Quelques jours après que le prophète d’Asie achevait d’écrire son œuvre étrange, Galba était tué et Othon proclamé (15 janvier 69). Ce fut comme une résurrection de Néron. Sérieux, économe, désagréable. Galba était en tout le contraire de celui qu’il avait remplacé[4]. S’il avait réussi à faire prévaloir son adoption de Pison, il eût été une sorte de Nerva, et la série des empereurs philosophes eût commencé trente ans plus tôt ; mais la détestable école de Néron l’emporta. Othon ressemblait à ce monstre ; les soldats et tous ceux qui avaient aimé Néron retrouvaient en lui leur idole. On l’avait vu à côté de l’empereur défunt, jouant le rôle du premier de ses mignons, rivalisant avec lui par son affectation de fastueuses débauches, ses vices et ses folles prodigalités.

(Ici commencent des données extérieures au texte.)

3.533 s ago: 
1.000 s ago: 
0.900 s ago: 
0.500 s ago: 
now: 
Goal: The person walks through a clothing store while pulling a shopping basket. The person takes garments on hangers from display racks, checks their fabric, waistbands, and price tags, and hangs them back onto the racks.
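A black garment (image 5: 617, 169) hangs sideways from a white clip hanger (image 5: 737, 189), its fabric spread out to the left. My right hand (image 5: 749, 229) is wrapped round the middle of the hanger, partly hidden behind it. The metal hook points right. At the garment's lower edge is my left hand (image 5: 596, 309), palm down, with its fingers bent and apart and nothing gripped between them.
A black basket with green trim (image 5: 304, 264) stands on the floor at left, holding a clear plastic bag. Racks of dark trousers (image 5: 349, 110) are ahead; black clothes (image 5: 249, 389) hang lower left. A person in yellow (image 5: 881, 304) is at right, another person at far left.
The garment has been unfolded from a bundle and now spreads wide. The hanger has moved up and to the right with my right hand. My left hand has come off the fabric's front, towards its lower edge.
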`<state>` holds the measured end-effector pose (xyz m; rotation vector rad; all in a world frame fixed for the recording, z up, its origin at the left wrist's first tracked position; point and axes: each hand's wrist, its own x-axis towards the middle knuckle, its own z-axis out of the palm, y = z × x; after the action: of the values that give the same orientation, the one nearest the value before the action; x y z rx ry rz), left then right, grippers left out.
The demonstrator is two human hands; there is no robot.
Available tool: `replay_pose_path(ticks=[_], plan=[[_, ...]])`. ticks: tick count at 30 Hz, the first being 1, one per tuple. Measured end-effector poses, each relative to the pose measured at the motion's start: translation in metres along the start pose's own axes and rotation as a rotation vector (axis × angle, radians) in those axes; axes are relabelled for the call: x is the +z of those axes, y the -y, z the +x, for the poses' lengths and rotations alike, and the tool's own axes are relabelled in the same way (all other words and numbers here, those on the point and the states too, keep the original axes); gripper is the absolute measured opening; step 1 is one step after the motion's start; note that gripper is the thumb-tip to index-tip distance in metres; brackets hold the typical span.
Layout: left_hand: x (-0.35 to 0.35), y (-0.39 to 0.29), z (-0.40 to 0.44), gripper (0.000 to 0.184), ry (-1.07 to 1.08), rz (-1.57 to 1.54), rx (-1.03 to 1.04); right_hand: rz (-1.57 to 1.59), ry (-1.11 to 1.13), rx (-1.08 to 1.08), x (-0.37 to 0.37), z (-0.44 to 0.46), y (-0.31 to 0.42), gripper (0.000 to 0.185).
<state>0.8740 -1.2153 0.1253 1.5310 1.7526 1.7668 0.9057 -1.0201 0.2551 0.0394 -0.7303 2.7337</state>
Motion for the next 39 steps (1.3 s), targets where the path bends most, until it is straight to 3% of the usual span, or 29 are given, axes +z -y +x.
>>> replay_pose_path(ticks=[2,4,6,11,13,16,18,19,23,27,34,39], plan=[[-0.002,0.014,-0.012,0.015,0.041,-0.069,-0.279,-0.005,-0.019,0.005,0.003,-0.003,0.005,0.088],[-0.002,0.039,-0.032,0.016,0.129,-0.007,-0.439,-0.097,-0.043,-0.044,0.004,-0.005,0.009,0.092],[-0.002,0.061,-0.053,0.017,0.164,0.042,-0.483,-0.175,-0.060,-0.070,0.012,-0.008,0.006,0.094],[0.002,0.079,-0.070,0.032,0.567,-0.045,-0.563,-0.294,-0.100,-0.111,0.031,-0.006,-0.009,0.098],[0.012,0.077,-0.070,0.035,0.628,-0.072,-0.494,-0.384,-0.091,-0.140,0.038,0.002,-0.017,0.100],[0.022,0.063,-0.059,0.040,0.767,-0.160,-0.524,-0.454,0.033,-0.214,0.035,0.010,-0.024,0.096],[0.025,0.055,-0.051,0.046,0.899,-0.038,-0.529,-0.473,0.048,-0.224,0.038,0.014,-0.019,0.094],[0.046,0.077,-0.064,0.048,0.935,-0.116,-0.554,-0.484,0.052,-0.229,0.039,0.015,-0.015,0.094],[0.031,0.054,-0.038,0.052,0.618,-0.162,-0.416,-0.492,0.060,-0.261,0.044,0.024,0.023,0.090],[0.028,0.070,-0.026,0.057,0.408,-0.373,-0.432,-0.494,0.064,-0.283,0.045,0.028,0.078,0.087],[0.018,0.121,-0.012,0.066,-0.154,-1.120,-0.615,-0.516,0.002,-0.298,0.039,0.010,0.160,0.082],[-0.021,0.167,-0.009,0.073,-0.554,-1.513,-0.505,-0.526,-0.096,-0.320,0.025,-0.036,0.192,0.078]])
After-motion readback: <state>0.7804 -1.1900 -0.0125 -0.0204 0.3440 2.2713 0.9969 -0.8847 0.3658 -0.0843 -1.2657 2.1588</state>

Le bas peuple lui donna dès le premier jour le nom de Néron, et il paraît qu’il le prit lui-même dans quelques lettres. Il souffrit en tout cas qu’on dressât des statues à la Bête ; il rétablit la coterie néronienne dans les grands emplois, et s’annonça hautement comme devant continuer les principes inaugurés par le dernier règne. Le premier acte qu’il signa fut pour procurer l’achèvement de la Maison Dorée[5].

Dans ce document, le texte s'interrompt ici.